The value of acceptance does not end when the psilocybin wears off. Many people notice after a good session that they react slightly less tensely in daily life. That situations feel less threatening. That emotions are allowed to be there more without needing to be resolved immediately.
That is precisely why psychedelic experiences sometimes have such a profound effect. You understand acceptance not only with your head, but feel what it is like to truly let go of control. That experience often continues to have an effect for a long time. You notice, for example, that you are less stuck in worrying, less quick to become defensive, or that you can remain more present with uncomfortable feelings.
Here, too, ACT and the Stoics align beautifully. Not everything in life can be engineered. Not everything needs to be fixed immediately. Sometimes, the greatest peace arises precisely when you stop fighting against the reality of the moment.
It is important to be honest, however: acceptance is not a trick that always works immediately. Certainly not when deep fear, old pain, or traumatic baggage surfaces. In such cases, letting go can be very difficult. That does not mean you are failing. It simply means that you are hitting a boundary where support, preparation, and safety become even more important.
That is why preparation is so valuable. Those who practice mindfulness, breathing, observing without judgment, or body awareness beforehand often have more stability during a trip. Not because it always makes things easy, but because an inner language is already available to deal with intensity.
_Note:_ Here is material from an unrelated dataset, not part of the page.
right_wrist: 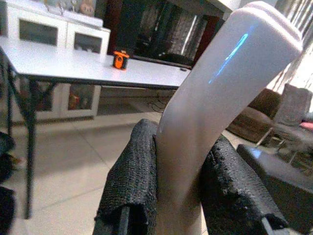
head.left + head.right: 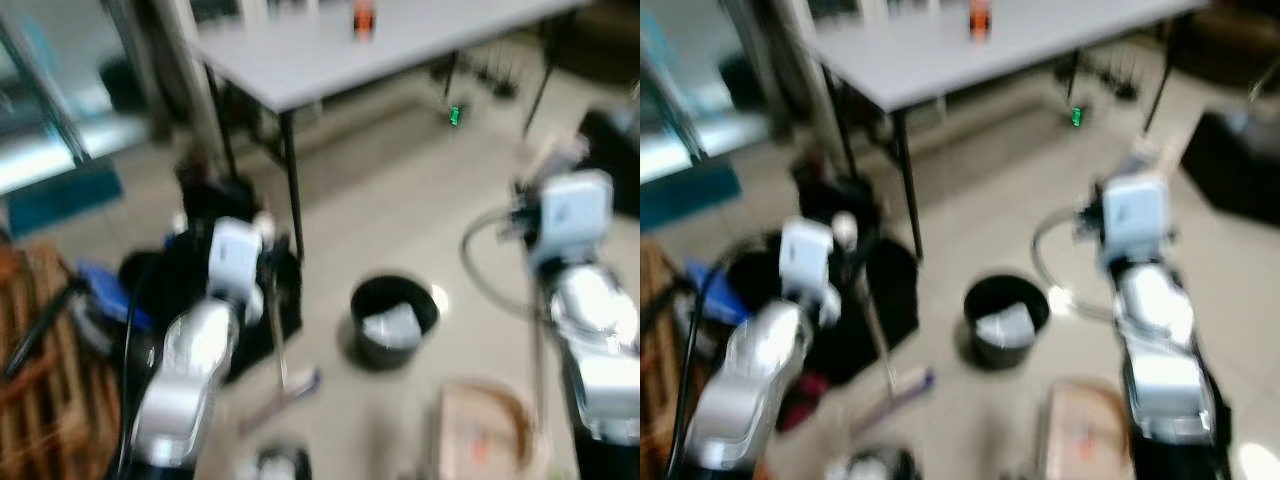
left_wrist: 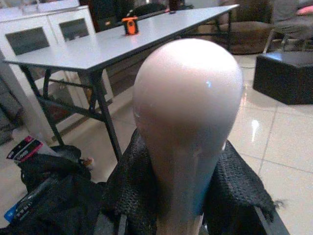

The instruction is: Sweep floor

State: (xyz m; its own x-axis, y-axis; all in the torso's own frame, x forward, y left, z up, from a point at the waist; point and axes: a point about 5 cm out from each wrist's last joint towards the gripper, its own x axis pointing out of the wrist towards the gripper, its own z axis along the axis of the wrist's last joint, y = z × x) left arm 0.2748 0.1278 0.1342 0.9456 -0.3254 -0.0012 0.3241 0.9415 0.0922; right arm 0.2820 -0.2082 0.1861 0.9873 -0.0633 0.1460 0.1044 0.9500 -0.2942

Acceptance, by the way, does not mean that everything is fine or that you no longer have any boundaries. It simply means that you first acknowledge what is happening now, before deciding what to do with it. That is different from passivity. It is a mature form of openness.
There is a peculiar paradox in psychedelic work. Precisely when you stop trying to control everything, you often experience more inner stability. When you allow yourself to feel what is, it becomes less overwhelming. When you no longer want to change the experience at all costs, space for insight opens up.
That paradox applies not only during a trip, but also outside of it. Much suffering arises from the constant attempt to fully control life. Psilocybin can show very directly how exhausting that is and how liberating it can be to move a little more with what presents itself.
How psilocybin can help with this actually goes even further than described above. More on that later.
Acceptance and letting go often hold the key to a valuable psychedelic experience. Not because everything becomes easy, but because the struggle with the experience diminishes. What initially seemed threatening can then transform into something educational, moving, or even healing. The Triptherapie blog adds a clear perspective of its own to this: psychedelics supposedly work not only through experience, but also through increased BDNF, reduced DMN dominance, less ego fixation, greater emotional flow, and new perspectives via hallucinations. Part of this aligns well with the broader scientific picture, while another part is clearly an interpretation from Triptherapie itself and not fully clinically proven.
From modern psychology, Stoic philosophy and knowledge by guided truffle sessions The same insight keeps coming back: you don't have to control everything to be safe. Sometimes, the greatest peace arises precisely when you soften the need for control. That is perhaps one of the deepest lessons of psilocybin. Not only how to better endure a trip, but also how to learn to live more freely.